Il rischio di essere Ong e non messaggeri dell’Evangelo

Roberto Davide Papini
www.vociprotestanti.it

«L’impresa eccezionale, dammi retta, è essere normale», cantava Lucio Dalla in uno dei suoi più grandi successi (“Disperato erotico stomp”, 1977) e questo viene in mente vedendo le reazioni entusiastiche del mondo cattolico di fronte a un papa che saluta dicendo addirittura «buongiorno», oppure esagera con un «buonasera»; un papa che non mette sfarzose (e un po’ kitsch) scarpe rosse e paga il conto dell’albergo.

Cose normali, ma per una chiesa cattolica romana che ha visto i suoi vertici vivere in modo del tutto slegato dalla realtà delle persone comuni, dire «buongiorno», sembra rivoluzionario. Al di là di questo e del solito “trinariciutismo” dei commentatori cattolici (se ci fossero stati i talk show al tempo di Alessandro VI, papa Borgia, di certo ne avrebbero esaltato la castità e la morigeratezza) papa Bergoglio può rappresentare davvero un segnale incoraggiante nel cammino ecumenico e una sfida per noi protestanti sul terreno comune dell’evangelizzazione. Più volte ha insistito sulla necessità per la chiesa di uscire da sé stessa e di «evangelizzare le periferie».

In particolare, colpisce una delle prime frasi pronunciate da Jorge Mario Bergoglio, nella sua prima messa come papa: «Noi possiamo camminare quanto vogliamo, noi possiamo edificare tante cose, ma se non confessiamo Gesù Cristo, la cosa non va. Diventeremo una Ong (organizzazione non governativa, ndr) assistenziale, ma non la Chiesa, sposa del Signore».

Una frase che termina con un’espressione tipicamente cattolica, ma il succo del discorso è assolutamente condivisibile. Ecco, anche per le nostre chiese riformate, il rischio è quello di avere un po’ la tendenza a essere delle associazioni caritatevoli o degli enti culturali, delle realtà assistenziali o dei movimenti per i diritti civili, dimenticando (o mettendo in secondo piano) l’annuncio di Gesù Cristo.

Sul terreno dell’evangelizzazione (tra l’anno della fede della chiesa cattolica e la ricerca valdese/metodista di trovare forme per una campagna di evangelizzazione nazionale, come stabilito dal Sinodo), forse con questo papa può nascere un incontro fecondo. Non cercando di avvicinare le reciproche posizioni su questo o su quel tema, ma riscoprendo insieme la centralità dell’annuncio dell’Evangelo. Una prospettiva che va affrontata con coraggio (non solo con i cattolici ovviamente) perché l’evangelizzazione fatta da soli, ogni chiesa singolarmente, è assai meno efficace dell’annuncio della morte e risurrezione di Gesù Cristo proclamato da tutte le chiese, unite (almeno) in questa comune fede.
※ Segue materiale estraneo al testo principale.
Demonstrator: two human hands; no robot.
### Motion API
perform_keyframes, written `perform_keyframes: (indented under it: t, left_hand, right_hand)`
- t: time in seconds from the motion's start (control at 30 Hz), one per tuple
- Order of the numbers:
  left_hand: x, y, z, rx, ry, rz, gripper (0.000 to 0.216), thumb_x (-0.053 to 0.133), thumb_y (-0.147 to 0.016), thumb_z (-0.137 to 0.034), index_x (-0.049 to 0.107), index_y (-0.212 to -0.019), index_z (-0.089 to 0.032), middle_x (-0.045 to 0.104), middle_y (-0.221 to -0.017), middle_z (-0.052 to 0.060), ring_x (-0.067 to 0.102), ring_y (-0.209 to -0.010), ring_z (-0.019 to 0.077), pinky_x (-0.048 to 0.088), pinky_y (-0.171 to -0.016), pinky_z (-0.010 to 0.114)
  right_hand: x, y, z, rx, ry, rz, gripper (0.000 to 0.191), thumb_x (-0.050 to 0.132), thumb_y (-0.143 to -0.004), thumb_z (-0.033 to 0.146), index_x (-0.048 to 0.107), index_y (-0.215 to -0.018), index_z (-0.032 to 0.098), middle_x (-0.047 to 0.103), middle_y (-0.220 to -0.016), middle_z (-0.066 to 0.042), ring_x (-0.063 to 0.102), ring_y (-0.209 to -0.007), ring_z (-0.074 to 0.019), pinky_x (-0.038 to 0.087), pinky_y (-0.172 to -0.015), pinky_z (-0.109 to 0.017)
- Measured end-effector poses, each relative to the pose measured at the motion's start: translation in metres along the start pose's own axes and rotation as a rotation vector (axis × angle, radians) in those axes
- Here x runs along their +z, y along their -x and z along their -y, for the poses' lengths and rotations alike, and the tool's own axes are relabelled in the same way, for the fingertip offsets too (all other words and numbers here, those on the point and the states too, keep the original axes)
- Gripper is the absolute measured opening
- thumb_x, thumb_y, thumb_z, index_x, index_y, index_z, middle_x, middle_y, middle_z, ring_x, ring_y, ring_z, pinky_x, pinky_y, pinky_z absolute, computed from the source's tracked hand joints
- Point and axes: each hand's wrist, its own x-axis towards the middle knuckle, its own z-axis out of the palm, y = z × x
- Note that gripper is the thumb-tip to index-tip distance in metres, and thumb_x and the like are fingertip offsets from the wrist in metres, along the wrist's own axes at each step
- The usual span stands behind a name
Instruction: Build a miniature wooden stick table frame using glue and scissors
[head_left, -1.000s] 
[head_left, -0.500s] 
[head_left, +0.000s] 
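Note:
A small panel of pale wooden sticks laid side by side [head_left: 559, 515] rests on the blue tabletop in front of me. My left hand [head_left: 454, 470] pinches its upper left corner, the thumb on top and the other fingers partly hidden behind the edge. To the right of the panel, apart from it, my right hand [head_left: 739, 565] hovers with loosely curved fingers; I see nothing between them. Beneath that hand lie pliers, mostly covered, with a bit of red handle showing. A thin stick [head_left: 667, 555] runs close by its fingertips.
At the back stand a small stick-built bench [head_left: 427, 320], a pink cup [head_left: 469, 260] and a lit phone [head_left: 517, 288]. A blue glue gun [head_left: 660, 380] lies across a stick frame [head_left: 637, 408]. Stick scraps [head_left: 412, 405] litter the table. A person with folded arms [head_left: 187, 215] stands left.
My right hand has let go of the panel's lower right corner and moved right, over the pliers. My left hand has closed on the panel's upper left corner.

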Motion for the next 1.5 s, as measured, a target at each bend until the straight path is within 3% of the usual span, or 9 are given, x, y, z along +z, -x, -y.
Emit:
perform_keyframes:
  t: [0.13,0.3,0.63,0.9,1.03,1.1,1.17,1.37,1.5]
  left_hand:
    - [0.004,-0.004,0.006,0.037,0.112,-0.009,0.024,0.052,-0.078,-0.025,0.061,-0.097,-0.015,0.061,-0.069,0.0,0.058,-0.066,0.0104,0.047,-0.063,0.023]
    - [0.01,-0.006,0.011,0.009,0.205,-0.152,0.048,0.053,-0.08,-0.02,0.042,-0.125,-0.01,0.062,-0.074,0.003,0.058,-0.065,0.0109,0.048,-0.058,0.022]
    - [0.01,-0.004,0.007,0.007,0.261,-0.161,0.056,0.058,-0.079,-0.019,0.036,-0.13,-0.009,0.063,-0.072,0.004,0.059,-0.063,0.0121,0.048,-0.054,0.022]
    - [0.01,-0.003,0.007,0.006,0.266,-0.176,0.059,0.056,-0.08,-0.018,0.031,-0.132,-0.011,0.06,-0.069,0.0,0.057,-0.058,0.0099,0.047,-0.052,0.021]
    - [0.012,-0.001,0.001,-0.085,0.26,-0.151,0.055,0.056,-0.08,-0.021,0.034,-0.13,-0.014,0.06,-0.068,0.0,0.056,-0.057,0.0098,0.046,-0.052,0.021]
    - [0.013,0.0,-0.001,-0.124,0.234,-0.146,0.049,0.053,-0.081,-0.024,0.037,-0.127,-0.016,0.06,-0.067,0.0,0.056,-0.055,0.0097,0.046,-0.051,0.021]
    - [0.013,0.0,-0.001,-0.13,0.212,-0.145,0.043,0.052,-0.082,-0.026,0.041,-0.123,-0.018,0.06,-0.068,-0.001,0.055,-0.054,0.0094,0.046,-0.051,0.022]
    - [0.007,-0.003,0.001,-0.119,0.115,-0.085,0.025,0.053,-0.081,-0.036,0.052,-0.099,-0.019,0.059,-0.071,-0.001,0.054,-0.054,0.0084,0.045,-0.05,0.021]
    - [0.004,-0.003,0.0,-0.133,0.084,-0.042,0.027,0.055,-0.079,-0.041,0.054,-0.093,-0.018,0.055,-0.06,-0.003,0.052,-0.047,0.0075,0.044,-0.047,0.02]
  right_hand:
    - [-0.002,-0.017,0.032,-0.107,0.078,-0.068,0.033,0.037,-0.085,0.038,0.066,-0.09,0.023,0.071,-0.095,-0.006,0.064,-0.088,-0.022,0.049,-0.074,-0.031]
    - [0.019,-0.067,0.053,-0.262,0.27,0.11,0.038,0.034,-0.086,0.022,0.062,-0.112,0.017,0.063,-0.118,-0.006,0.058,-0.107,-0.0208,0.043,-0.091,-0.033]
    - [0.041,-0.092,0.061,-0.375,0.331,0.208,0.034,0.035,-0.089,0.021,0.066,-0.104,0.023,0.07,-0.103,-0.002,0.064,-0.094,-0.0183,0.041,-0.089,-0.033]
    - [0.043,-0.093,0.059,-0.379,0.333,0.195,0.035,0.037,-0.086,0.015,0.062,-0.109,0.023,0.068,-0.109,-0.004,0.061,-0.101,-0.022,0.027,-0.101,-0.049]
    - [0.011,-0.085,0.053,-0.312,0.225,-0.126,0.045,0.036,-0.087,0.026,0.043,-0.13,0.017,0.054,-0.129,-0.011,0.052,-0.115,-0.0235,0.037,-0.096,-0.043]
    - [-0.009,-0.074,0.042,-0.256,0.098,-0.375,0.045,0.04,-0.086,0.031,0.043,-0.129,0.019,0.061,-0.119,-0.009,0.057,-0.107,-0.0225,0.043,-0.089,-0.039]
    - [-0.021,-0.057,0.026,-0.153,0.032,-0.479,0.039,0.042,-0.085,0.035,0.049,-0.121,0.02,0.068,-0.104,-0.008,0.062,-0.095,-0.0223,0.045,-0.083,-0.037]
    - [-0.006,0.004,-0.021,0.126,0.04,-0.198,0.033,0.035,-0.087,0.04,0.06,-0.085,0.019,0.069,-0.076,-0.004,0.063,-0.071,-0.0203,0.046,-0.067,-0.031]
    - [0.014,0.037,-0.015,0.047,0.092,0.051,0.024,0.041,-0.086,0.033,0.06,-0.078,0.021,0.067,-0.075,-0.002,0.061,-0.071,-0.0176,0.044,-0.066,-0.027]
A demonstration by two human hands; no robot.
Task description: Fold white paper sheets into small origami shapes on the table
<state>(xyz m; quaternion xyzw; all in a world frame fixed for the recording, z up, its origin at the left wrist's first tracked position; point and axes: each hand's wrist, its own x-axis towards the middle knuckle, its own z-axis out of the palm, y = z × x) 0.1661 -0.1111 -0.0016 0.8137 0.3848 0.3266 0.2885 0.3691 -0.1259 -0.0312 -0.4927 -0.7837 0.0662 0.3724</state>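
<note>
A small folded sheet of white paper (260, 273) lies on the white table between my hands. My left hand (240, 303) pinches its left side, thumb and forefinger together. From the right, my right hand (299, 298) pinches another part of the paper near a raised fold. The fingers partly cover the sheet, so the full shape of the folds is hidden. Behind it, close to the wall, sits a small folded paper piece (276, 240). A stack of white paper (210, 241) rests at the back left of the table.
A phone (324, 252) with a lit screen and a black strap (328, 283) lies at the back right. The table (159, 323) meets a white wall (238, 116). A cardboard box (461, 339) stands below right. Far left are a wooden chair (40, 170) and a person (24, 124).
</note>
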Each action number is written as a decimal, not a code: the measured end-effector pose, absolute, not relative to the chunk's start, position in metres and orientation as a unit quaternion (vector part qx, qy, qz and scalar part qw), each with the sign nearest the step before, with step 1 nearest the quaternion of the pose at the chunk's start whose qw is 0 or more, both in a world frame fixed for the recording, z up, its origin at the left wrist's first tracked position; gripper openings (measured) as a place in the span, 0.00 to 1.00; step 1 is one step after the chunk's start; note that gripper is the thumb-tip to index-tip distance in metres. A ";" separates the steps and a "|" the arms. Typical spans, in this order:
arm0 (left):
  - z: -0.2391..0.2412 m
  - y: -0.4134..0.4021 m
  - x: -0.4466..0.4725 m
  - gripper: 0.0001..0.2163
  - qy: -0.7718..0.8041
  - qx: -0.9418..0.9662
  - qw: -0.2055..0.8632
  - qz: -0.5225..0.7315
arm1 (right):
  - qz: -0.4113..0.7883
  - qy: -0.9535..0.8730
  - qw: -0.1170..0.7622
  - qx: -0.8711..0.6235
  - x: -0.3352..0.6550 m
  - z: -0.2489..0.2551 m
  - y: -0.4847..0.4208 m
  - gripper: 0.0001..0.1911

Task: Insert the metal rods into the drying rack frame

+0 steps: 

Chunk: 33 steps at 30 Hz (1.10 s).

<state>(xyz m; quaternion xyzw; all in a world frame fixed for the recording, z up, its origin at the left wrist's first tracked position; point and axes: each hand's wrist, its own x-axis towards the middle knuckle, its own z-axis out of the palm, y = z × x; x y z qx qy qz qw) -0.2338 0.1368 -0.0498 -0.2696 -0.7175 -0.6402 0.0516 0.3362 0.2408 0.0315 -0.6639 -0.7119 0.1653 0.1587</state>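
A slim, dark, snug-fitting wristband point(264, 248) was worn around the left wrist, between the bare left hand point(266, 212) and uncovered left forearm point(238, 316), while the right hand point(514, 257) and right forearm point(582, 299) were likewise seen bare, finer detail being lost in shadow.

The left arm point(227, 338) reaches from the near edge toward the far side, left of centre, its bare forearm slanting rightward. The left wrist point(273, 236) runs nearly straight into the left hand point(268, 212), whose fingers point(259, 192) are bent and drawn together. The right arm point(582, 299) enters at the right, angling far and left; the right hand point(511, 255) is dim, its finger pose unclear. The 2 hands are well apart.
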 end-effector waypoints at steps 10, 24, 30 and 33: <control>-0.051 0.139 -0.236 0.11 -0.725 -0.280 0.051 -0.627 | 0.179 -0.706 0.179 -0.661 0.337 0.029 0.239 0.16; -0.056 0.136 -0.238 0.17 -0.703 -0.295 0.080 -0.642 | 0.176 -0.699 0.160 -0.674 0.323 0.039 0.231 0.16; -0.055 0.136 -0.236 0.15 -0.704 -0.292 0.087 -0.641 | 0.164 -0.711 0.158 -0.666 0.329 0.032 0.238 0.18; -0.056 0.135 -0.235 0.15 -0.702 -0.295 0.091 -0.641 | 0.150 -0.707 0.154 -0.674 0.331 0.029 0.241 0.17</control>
Certo, ci sarà tempo e modo per valutare se i fatti seguiranno alle premesse; già sappiamo di posizioni decisamente divergenti dal mondo riformato su molti temi, a partire da bioetica, diritti civili. Insomma, ci sarà modo e tempo per fare polemica col nuovo papa.

Intanto, però, c’è un passato in Argentina di buoni rapporti ecumenici (anche se più verso le chiese evangelicali che verso i protestanti storici) e di grande impegno evangelizzatore. Le attese sono molte e anche in casa protestante si guarda con speranza a una possibile svolta di rinnovamento nella Chiesa cattolica romana.

«Sono rimasto sorpreso ascoltando le prime parole di papa Francesco, i suoi primi atti, di valore essenzialmente simbolico —ha scritto nei giorni scorsi Eugenio Bernardini, moderatore della Tavola valdese— e poi affermare che la scelta del nome Francesco (un nome che nessun papa prima di lui aveva osato o voluto scegliere) dipendeva proprio dal volersi richiamare a quel Francesco a cui tutti avevamo pensato, a Francesco d’Assisi. Elementi che andavano ben oltre le più rosee previsioni anche del più scettico degli osservatori, quale io mi considero».

Poi ci sono i piccoli grandi gesti come quello della benedizione “in silenzio” durante l’incontro con i giornalisti, per non urtare le sensibilità di ognuno: «Molti di voi non appartengono alla chiesa cattolica, altri non sono credenti. Di cuore imparto questa benedizione, nel silenzio, a ciascuno di voi, rispettando la coscienza di ciascuno, ma sapendo che ciascuno di voi è figlio di Dio. Che Dio vi benedica».

Dovrebbe essere normale, direte voi… ma è proprio vero che in Vaticano “l’impresa eccezionale è essere normale”.